[Dataset excerpts]
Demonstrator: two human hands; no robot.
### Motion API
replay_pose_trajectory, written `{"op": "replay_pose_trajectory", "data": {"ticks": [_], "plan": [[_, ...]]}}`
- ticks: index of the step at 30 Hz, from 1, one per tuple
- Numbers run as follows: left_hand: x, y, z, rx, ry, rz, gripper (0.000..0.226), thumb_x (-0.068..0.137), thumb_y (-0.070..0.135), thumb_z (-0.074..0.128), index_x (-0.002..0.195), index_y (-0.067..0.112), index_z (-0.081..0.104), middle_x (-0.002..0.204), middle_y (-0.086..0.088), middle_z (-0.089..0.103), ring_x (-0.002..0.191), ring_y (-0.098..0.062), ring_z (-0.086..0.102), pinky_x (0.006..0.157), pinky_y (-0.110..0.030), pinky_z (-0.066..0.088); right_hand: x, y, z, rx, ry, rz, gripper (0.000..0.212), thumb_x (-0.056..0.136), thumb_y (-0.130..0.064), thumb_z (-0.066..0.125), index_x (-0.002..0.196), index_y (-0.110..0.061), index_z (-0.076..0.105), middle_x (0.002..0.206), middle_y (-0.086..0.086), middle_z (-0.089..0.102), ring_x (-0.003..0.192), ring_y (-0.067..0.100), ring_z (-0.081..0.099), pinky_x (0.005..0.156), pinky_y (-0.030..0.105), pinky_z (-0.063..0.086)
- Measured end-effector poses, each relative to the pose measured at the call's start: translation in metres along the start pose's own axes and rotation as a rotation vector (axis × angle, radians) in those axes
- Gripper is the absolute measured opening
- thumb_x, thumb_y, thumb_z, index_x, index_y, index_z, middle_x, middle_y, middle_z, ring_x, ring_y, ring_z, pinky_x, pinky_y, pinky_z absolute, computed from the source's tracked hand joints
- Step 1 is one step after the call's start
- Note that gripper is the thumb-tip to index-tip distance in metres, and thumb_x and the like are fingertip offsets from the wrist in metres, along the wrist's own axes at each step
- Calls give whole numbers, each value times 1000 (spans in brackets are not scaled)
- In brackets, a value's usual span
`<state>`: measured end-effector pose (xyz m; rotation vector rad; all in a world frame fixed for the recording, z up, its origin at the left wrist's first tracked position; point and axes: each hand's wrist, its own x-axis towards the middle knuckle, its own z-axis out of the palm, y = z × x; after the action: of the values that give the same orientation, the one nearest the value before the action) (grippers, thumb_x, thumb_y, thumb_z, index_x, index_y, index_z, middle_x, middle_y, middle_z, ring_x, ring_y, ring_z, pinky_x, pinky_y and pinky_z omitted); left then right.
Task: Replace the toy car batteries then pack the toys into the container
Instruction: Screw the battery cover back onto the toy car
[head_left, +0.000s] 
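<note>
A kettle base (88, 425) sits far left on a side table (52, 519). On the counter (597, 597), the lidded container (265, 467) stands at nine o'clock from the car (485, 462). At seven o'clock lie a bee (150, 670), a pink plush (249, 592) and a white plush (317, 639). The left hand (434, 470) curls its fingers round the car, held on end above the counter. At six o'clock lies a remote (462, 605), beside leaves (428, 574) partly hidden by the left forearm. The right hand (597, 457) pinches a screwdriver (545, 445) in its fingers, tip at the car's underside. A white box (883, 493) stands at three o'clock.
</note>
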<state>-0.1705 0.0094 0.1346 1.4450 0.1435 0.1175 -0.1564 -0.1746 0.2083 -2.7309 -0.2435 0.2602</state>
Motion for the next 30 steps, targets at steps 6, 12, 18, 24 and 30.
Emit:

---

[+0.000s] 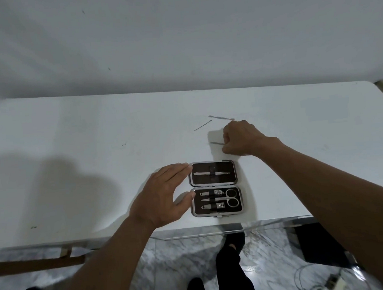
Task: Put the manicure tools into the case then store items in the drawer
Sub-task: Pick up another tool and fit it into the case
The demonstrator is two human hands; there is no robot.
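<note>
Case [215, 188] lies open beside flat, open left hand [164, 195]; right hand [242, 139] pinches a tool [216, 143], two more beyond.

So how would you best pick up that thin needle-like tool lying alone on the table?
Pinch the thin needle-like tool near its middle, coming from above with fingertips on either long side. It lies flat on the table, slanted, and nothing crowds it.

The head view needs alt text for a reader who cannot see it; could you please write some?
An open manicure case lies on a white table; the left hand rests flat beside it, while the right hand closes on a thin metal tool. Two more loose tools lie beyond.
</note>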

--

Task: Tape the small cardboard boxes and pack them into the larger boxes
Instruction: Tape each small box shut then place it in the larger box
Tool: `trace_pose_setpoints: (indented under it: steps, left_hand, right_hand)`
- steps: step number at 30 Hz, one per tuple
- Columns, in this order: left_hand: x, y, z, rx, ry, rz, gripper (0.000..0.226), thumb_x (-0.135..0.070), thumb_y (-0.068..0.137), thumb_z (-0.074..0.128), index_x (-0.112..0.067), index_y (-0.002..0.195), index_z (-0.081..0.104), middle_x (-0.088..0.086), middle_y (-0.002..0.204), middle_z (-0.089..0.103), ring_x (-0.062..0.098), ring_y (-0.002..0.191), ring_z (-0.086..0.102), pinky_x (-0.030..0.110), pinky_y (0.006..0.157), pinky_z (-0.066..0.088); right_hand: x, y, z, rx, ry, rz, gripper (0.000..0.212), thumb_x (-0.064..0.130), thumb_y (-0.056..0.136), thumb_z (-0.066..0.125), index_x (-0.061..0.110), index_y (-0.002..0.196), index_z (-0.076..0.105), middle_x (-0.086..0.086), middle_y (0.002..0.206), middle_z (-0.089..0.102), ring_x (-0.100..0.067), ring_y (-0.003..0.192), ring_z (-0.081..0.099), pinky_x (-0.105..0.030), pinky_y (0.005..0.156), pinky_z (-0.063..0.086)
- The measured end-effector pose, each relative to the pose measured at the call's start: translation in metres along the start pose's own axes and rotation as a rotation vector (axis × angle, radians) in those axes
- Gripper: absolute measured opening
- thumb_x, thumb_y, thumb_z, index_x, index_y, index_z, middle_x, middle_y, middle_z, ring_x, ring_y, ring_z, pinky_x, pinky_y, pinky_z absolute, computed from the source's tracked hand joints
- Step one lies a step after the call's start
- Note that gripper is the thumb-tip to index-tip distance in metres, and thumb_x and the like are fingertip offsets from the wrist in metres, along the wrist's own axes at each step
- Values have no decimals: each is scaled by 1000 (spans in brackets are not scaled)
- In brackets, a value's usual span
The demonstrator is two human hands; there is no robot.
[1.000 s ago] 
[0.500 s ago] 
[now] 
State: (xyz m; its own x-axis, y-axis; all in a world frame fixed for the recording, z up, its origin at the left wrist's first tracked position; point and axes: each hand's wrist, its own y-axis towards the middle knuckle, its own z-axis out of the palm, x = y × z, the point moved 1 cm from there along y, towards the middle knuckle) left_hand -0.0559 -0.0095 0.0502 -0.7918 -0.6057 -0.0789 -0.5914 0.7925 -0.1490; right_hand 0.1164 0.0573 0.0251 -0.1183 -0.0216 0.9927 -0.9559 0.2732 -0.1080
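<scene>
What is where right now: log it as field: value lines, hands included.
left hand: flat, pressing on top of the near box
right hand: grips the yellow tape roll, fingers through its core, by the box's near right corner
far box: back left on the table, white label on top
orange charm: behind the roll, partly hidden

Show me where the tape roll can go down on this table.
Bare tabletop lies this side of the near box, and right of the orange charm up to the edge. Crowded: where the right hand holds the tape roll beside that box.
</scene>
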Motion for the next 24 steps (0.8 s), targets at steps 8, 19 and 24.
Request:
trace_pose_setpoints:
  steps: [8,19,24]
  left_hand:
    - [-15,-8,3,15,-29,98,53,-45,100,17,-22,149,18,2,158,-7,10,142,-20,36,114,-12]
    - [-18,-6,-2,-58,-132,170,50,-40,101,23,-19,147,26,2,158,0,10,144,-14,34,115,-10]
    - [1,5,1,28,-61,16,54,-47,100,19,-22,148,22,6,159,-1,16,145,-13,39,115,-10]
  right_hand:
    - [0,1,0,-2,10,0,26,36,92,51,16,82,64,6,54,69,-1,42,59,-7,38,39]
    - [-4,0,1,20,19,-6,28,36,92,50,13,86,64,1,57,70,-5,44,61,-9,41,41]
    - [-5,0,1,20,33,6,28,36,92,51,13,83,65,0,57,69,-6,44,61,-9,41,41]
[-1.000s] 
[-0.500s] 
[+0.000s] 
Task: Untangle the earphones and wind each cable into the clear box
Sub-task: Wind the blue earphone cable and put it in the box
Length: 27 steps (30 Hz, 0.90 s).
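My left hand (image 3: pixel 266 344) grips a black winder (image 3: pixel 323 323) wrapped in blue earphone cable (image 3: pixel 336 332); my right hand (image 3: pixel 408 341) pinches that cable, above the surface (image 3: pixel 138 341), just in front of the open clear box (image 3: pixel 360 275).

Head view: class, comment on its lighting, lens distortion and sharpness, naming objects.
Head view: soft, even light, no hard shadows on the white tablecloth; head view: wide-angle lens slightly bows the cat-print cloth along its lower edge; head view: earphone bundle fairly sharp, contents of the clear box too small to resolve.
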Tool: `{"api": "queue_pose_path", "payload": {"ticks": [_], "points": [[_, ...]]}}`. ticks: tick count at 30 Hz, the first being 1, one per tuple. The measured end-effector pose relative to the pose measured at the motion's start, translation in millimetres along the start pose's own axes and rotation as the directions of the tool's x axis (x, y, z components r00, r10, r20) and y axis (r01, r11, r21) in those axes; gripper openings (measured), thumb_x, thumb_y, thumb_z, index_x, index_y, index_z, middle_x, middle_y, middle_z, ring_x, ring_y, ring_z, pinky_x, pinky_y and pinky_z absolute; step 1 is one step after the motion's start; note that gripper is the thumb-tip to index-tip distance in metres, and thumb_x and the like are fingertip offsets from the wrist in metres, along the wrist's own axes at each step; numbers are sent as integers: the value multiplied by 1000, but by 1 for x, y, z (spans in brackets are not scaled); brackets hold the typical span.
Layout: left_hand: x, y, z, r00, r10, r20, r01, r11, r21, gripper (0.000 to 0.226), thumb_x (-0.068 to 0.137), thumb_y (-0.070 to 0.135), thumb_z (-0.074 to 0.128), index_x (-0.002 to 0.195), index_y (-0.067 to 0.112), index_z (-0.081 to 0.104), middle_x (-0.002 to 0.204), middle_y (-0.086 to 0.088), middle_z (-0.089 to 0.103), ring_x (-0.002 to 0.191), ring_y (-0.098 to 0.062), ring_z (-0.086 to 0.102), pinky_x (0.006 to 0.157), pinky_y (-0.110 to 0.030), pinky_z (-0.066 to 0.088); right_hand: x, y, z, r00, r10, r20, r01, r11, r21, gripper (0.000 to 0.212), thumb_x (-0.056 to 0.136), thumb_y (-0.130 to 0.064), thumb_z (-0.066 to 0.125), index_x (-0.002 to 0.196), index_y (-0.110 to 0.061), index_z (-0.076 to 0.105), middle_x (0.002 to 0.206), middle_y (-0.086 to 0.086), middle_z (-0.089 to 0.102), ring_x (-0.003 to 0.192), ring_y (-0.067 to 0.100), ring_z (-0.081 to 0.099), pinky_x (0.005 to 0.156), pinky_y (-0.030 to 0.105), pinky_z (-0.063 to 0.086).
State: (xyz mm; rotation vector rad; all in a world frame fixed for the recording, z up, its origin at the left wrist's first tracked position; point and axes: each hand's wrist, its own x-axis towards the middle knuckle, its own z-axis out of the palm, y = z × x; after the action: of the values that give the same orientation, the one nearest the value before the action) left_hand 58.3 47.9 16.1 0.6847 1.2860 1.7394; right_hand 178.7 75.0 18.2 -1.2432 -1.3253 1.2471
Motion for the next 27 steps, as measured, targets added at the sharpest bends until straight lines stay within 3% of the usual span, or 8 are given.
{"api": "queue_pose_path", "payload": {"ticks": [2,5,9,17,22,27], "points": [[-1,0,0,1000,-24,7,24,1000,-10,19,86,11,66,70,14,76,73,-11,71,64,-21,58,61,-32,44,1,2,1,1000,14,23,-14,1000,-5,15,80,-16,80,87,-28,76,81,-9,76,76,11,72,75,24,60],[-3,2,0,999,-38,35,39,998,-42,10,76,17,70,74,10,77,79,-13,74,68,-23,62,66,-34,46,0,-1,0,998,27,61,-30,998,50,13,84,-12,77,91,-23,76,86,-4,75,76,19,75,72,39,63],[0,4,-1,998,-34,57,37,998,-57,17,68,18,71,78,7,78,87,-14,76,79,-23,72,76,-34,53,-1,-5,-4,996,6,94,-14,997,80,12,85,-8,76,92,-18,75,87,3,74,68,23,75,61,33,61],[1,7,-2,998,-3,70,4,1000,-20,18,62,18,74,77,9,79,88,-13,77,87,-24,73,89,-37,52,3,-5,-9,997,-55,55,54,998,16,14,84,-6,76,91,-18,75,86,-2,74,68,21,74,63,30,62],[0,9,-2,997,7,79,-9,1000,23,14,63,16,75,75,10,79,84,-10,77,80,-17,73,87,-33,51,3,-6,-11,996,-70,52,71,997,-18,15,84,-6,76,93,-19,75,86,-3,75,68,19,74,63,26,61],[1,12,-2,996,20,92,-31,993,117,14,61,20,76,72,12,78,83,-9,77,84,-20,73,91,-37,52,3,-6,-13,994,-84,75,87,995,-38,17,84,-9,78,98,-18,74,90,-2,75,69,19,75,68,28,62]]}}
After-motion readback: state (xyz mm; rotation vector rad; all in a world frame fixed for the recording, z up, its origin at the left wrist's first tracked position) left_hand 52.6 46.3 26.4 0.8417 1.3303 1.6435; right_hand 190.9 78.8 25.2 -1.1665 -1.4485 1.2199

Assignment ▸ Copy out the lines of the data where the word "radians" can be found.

Answer to this exercise ▸
- Measured end-effector poses, each relative to the pose measured at the call's start: translation in metres along the start pose's own axes and rotation as a rotation vector (axis × angle, radians) in those axes
- The measured end-effector pose, each relative to the pose measured at the call's start: translation in metres along the start pose's own axes and rotation as a rotation vector (axis × angle, radians) in those axes

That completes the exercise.